Your task is to give the listing below back word for word, pictures excluded.
(Beginning of Provided material)
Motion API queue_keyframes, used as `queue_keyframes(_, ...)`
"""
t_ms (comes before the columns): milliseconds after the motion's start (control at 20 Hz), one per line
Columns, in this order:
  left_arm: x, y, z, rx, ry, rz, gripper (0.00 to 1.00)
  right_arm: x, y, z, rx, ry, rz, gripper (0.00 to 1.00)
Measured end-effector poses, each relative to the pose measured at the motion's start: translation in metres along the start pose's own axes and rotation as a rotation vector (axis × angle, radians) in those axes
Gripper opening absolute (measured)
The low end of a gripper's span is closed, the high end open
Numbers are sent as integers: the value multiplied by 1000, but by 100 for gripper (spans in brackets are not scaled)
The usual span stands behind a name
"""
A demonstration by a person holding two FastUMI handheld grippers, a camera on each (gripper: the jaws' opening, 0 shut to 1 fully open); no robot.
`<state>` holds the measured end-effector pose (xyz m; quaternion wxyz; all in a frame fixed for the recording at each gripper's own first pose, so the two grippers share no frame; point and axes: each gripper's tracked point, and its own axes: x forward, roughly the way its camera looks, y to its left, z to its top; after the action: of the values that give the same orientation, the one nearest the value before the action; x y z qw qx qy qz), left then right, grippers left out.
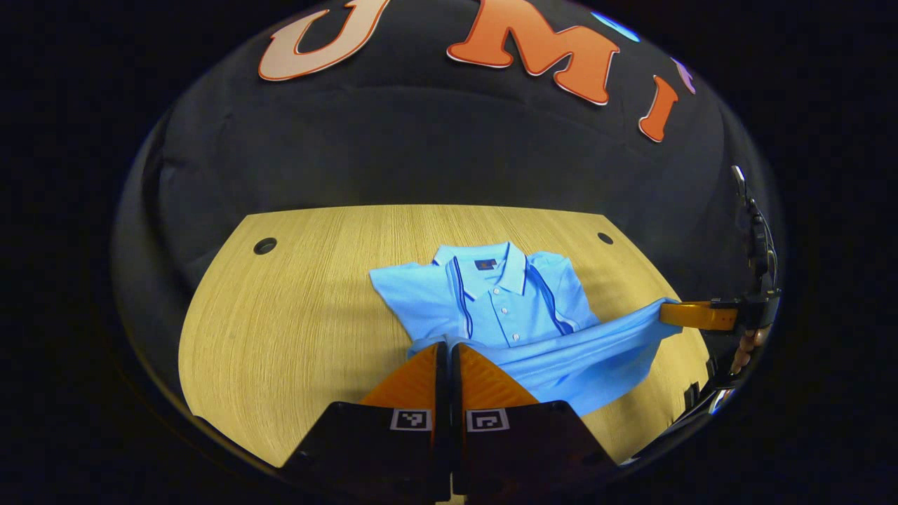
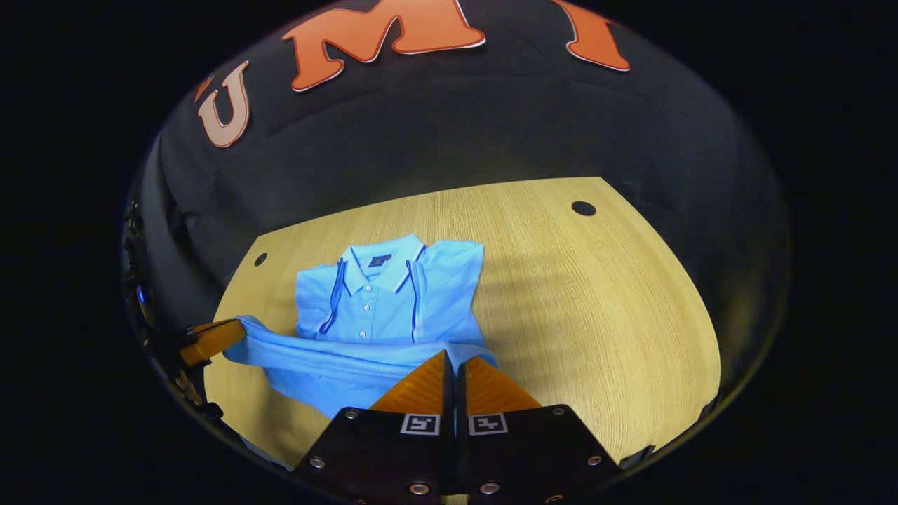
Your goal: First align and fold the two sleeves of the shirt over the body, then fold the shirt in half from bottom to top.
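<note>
A light blue polo shirt point(image 1: 505, 301) lies collar-up on the wooden table point(image 1: 295, 315), both sleeves folded in over its body. Its bottom hem point(image 1: 589, 351) is lifted off the table and stretched between the two grippers. My left gripper point(image 1: 447, 344) is shut on the hem's left corner. The right gripper point(image 1: 666, 313) shows at the right edge of the left gripper view, pinching the other corner. In the right gripper view the shirt point(image 2: 386, 301) lies ahead, my right gripper point(image 2: 452, 356) is shut on the hem point(image 2: 337, 358), and the left gripper point(image 2: 235, 330) holds the far corner.
Round cable holes point(image 1: 265, 245) point(image 1: 605, 238) sit near the table's back corners, another hole point(image 2: 583, 207) at the back right in the right gripper view. Bare wood point(image 2: 596, 315) spreads to the shirt's right. Black cloth wall stands behind the table.
</note>
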<state>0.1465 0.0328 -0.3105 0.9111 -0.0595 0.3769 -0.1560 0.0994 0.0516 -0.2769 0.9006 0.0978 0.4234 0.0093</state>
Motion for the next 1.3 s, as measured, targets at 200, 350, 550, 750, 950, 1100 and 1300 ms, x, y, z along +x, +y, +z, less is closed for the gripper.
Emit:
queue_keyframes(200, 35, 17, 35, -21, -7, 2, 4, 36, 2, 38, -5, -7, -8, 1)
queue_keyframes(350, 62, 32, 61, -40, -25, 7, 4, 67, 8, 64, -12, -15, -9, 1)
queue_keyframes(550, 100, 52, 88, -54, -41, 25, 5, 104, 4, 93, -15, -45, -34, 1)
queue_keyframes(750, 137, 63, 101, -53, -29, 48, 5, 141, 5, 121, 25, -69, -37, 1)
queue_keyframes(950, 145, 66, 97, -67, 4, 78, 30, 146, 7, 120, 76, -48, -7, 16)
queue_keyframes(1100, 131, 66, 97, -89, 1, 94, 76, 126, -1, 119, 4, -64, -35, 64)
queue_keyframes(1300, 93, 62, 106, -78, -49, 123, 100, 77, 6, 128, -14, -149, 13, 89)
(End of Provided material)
**Solution to the exercise:**
Motion API queue_keyframes, used as `queue_keyframes(_, ...)`
"""
t_ms (comes before the columns): milliseconds after the motion's start (control at 20 Hz), one per line
Columns, in this order:
  left_arm: x, y, z, rx, ry, rz, gripper (0.00 to 1.00)
  right_arm: x, y, z, rx, ry, rz, gripper (0.00 to 1.00)
Measured end-effector poses, each relative to the pose measured at the motion's start: translation in metres along the start pose's own axes and rotation as a rotation vector (axis × angle, radians) in those axes
Gripper opening absolute (measured)
The low end of a gripper's span is closed, the high end open
Numbers are sent as integers: the value multiplied by 1000, but by 100 for gripper (spans in brackets are not scaled)
The usual span stands behind a name
"""
A demonstration by a person holding two FastUMI handheld grippers, a camera on each (gripper: the jaws' opening, 0 shut to 1 fully open); no robot.
`<state>` holds the measured end-effector pose (xyz m; quaternion wxyz; all in a frame fixed for the recording at each gripper's own first pose, so the two grippers share no frame; point and axes: each gripper's tracked point, and its own axes: x forward, roughly the way its camera looks, y to its left, z to its top; after the action: of the values that give the same orientation, the one nearest the value before the action; x y z qw qx qy qz), left then right, grippers left out.
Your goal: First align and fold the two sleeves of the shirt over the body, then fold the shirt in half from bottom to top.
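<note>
A light blue polo shirt point(image 1: 505, 301) lies collar-up on the wooden table point(image 1: 295, 315), both sleeves folded in over its body. Its bottom hem point(image 1: 589, 351) is lifted off the table and stretched between the two grippers. My left gripper point(image 1: 447, 344) is shut on the hem's left corner. The right gripper point(image 1: 666, 313) shows at the right edge of the left gripper view, pinching the other corner. In the right gripper view the shirt point(image 2: 386, 301) lies ahead, my right gripper point(image 2: 452, 356) is shut on the hem point(image 2: 337, 358), and the left gripper point(image 2: 235, 330) holds the far corner.
Round cable holes point(image 1: 265, 245) point(image 1: 605, 238) sit near the table's back corners, another hole point(image 2: 583, 207) at the back right in the right gripper view. Bare wood point(image 2: 596, 315) spreads to the shirt's right. Black cloth wall stands behind the table.
</note>
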<state>0.1465 0.0328 -0.3105 0.9111 -0.0595 0.3769 -0.1560 0.0994 0.0516 -0.2769 0.9006 0.0978 0.4234 0.0093</state>
Motion for the next 1.3 s, as measured, targets at 200, 350, 550, 750, 950, 1100 and 1300 ms, x, y, z along +x, +y, +z, less is closed for the gripper.
Emit:
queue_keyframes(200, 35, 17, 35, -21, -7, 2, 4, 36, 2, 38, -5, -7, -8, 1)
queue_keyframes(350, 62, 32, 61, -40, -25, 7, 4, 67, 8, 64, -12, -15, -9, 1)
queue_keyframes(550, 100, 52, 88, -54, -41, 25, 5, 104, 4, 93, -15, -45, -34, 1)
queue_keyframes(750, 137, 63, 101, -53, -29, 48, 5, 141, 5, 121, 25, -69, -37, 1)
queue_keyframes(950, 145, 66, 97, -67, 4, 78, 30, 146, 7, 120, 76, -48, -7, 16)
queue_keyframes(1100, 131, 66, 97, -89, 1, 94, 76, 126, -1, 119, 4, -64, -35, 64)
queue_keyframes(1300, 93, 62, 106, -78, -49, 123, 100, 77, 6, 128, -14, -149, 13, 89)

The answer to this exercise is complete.